By Lucy R.
in kindergarten i broke my leg
sat in a wheelchair bigger than me
for two months,
although it seemed like eternity and beyond.
i was laid across a cold metal table in a room that smelled like paper-mache
with neon wraps of fabric and was asked to choose my favorite color.
i always felt different from my classmates in kindergarten
maybe because i was the new girl
maybe because i was focused on becoming president instead of the next taylor swift,
but in reality,
I wore the same blue smock with bloomers underneath,
watched the same princess movies as the other girls,
and i was one of three lucys in my class.
a large man peeled layers of wrap off my leg
and placed wet squares of cast
and wrapped it in a dark purple.
purple was always my favorite color,
the color of my highchair when i was a baby,
the color of my first bike when home became new orleans,
gallo pinto became red beans and rice
and winter became summer-
year round,
no more ohio snow,
no more costa rica mountains,
no more stories from nana every night before bed.

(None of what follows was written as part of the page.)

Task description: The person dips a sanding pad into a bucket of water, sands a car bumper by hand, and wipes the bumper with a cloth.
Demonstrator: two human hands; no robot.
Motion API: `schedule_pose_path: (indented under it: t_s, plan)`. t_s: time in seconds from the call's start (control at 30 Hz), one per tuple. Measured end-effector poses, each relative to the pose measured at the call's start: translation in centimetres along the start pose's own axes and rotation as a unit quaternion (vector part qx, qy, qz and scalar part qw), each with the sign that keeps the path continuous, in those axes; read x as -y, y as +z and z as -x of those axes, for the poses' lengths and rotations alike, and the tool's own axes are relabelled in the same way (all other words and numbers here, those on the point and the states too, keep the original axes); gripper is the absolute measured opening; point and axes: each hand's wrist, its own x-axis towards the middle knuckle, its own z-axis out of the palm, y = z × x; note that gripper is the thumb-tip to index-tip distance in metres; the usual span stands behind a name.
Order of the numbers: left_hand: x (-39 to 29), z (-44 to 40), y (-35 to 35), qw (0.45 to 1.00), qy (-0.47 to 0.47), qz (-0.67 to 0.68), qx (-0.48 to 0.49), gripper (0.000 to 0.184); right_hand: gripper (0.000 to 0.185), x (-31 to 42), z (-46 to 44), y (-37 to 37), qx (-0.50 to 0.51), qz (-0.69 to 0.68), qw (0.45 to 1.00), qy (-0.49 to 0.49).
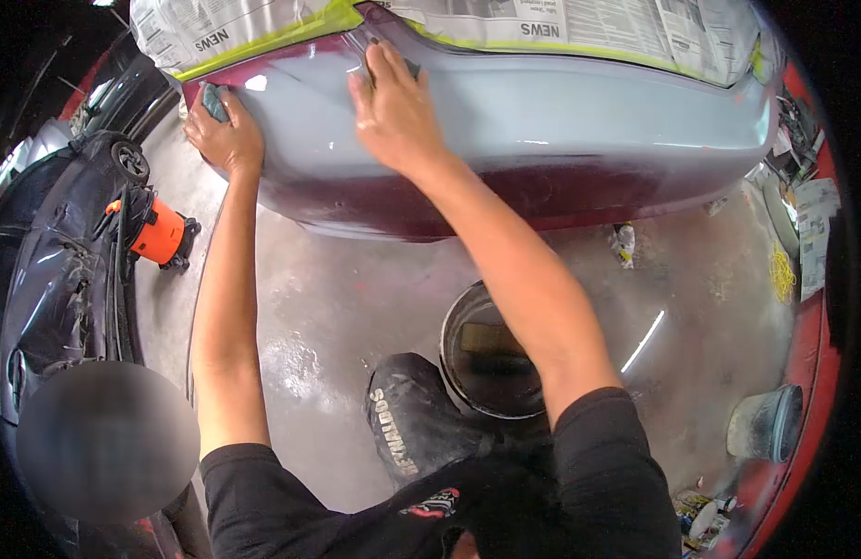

i used the elevator every day for the rest of the semester that year
watched my classmates’ faces of jealousy as the door slid closed,
so I picked a new friend to ride the elevator with me each day.
I loved the power I had with my injury
became queen over the other two lucys
traded a ride in the elevator for french braids every recess
and hello kitty stickers over my wheelchair.
i’m weaker in my right leg,
thanks to my kindergarten misfortune,
although most of the time i feel weak everywhere
from running away from things
from holding up other people
from planning my future
and sometimes i don’t know how much longer i can go
before my legs give out.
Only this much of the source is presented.